Whatever their origins, the myths are transmitted and consolidated by our teaching, training, and mentoring of young researchers. Consequently, in my opinion, they can also be debunked in our teaching, training, and mentoring. Single-case designs and N-of-1 trials shouldn’t be considered as the new holy grail but, alongside group-comparison designs, they deserve a place in our methods and statistics courses, and in our rigorous scientific practice.
What are some of your most recent applications of single-case designs, for example, which interventions have you been testing with single-case designs?
Recently, I have been involved in single-case research investigating the effect of parenting training on parenting behaviour and parental stress in mothers with borderline personality disorder, testing a digital behavioural health treatment for chronic pain, a study of the role of cognitive-behaviour therapy and gaming in decreasing anxiety in children with Autism Spectrum Disorder, and a study on the efficacy of online Memory Specificity Training in adults with a history of depression.
Looking to the future, what are your predictions about future trends/breakthroughs for the field of single-case designs?
In the near future, I expect major developments in the areas of idiosyncratic assessment and data analysis for single-case designs. As mentioned before, Experience Sampling Methodology and Ecological Momentary Assessment have a lot to offer to single-case methodology, and the wider availability of wearables and other digital technologies can foster the integration between single-case experimental designs, Experience Sampling Methodology and Ecological Momentary Assessment.
I also expect an expansion in the application of statistical techniques to data collected within single-case designs: machine learning, network analysis, time series analysis, multilevel models, Bayesian statistics, and distribution-free methods. Because data collected within single-case designs are just… data, we might expect that more and more statisticians and data scientists will get involved and offer promising new perspectives to analyze single-case data.
What do you think the field of single-case designs needs most?
The field of single-case designs needs interested and competent researchers who are leaders in their field and who can demonstrate the added value of single-case methodology to progress their field and substantive theory (e.g., as is happening in pain research at the moment). We need researchers who see the bigger picture and not blindly follow a prescribed routine for scientific discovery or justification. They can act as role models for the next generation of scholars.
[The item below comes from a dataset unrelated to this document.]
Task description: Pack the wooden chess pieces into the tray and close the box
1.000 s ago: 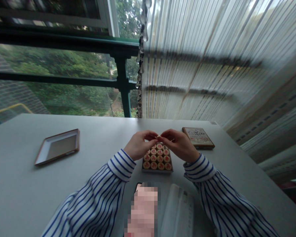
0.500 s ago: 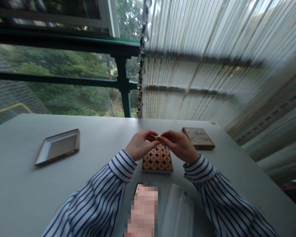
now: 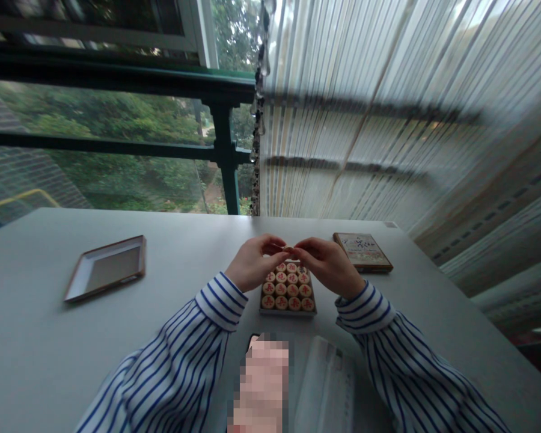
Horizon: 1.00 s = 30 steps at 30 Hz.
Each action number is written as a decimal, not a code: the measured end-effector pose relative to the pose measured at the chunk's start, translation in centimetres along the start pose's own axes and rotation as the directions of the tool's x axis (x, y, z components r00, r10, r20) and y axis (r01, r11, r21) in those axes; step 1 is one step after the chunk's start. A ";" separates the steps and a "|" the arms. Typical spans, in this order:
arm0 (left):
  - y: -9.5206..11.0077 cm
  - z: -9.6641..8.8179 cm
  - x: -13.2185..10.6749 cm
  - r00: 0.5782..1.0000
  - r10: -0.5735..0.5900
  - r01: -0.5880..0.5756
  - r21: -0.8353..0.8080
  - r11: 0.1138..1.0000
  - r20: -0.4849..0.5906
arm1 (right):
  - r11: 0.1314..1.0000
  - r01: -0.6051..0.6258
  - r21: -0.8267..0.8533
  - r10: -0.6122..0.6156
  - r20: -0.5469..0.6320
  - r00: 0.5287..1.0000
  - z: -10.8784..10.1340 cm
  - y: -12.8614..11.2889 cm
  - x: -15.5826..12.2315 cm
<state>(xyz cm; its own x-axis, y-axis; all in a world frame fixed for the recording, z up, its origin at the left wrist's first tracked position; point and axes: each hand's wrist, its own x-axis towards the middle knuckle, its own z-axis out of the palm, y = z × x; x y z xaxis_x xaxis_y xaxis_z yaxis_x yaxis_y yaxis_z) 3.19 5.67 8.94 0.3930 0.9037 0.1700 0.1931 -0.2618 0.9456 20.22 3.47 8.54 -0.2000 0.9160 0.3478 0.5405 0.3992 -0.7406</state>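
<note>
A small tray [image 3: 288, 312] of round wooden chess pieces with red characters lies on the grey table [image 3: 184, 252] in front of me. Above its far edge, my left hand [image 3: 255, 262] and my right hand [image 3: 325, 263] meet fingertip to fingertip. Both hands are closed in a pinch around one small wooden piece [image 3: 290, 249] held between them. Blue-striped sleeves cover both forearms.
An empty box lid [image 3: 104, 267] with a brown rim lies at the left. A printed box cover [image 3: 362, 251] lies at the right. A folded clear plastic sheet [image 3: 327, 385] rests near the front edge. Window railing and vertical blinds stand behind the table.
</note>
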 end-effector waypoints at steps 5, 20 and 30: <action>-0.2 -0.1 0.1 1.000 0.025 -0.025 -0.014 1.000 0.003 | 0.997 0.003 0.078 -0.003 0.009 1.000 0.2 0.1 -0.1; 0.3 -0.1 0.1 0.999 -0.009 0.007 -0.026 1.000 -0.047 | 0.997 0.078 0.021 -0.079 0.031 0.996 0.3 -0.1 -0.2; -0.2 0.0 0.1 0.999 0.012 -0.012 -0.003 1.000 -0.044 | 0.998 0.068 0.018 -0.069 0.029 0.997 0.3 -0.2 -0.2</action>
<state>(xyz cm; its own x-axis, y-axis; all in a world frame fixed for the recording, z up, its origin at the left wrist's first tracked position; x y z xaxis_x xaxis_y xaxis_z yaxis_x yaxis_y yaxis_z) 3.24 5.78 8.79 0.3550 0.9146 0.1934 0.1859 -0.2718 0.9442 19.91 3.23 8.47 -0.2601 0.8872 0.3811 0.5107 0.4614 -0.7255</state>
How could the International Collaborative Network for N-of-1 trials and single-case designs make the most impact on the field?
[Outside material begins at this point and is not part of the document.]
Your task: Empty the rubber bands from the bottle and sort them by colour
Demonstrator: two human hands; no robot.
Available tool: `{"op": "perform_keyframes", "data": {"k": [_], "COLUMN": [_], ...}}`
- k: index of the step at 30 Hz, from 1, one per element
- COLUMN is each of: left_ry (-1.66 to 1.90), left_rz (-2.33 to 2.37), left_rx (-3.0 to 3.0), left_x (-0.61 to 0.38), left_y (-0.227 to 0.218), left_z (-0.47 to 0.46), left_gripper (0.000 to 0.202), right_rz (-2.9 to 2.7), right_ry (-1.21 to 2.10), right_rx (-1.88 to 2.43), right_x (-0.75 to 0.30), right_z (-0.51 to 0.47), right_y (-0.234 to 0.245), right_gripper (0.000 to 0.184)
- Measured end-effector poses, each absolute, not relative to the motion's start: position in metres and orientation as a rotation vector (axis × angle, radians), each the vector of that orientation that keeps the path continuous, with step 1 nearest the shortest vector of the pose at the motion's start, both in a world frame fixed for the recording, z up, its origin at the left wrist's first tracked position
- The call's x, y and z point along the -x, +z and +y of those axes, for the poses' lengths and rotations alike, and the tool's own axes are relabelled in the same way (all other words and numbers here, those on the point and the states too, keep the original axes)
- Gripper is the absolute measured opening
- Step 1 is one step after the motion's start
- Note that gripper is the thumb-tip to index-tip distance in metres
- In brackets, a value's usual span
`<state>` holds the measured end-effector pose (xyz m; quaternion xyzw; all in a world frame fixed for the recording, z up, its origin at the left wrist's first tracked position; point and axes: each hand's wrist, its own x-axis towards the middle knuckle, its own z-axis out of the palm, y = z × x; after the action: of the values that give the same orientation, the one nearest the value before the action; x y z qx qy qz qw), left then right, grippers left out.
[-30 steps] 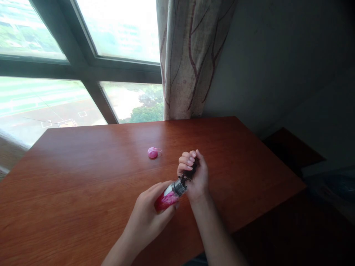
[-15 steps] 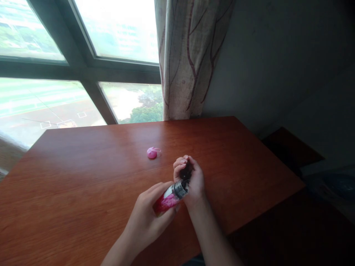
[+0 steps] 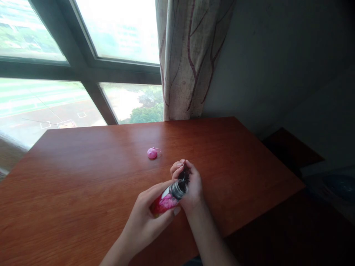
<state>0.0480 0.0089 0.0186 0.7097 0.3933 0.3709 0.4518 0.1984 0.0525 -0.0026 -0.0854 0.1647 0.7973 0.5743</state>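
My left hand (image 3: pixel 145 218) is wrapped round a small red and pink bottle (image 3: pixel 166 201), tilted so its silvery neck points up and to the right. Right at that neck, my right hand (image 3: pixel 190 186) is cupped with fingers curled over a clump of dark stuff (image 3: pixel 184 174) that I cannot make out. Both hands hover just above the near right part of a reddish wooden table (image 3: pixel 83 177). A small pink cap (image 3: pixel 152 152) lies on the table, a little beyond and left of my hands.
A window with a dark frame (image 3: pixel 91 77) runs behind the table's far edge. A patterned beige curtain (image 3: pixel 188 55) hangs at the far right corner. A dark wall (image 3: pixel 277 55) and a low dark surface (image 3: pixel 291 147) lie to the right.
Both hands have drawn slightly nearer and lower. My right fingers have curled tighter over the dark stuff at the bottle's neck. The pink cap has not moved.
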Motion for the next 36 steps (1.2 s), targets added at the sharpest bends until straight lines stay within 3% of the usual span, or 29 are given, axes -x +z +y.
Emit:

I would encourage the ICN to continue its very worthwhile activities. Perhaps an effort could be made in the direction of obtaining more sustainable support for the ICN activities by applying for funding of this support. If there is more support, then the ICN could also expand its scope by establishing a scientific society or journal, or by associating with existing scientific societies or journals, or by organizing thematic international symposia that bring together researchers interested in N-of-1 trials and single-case designs from all over the world.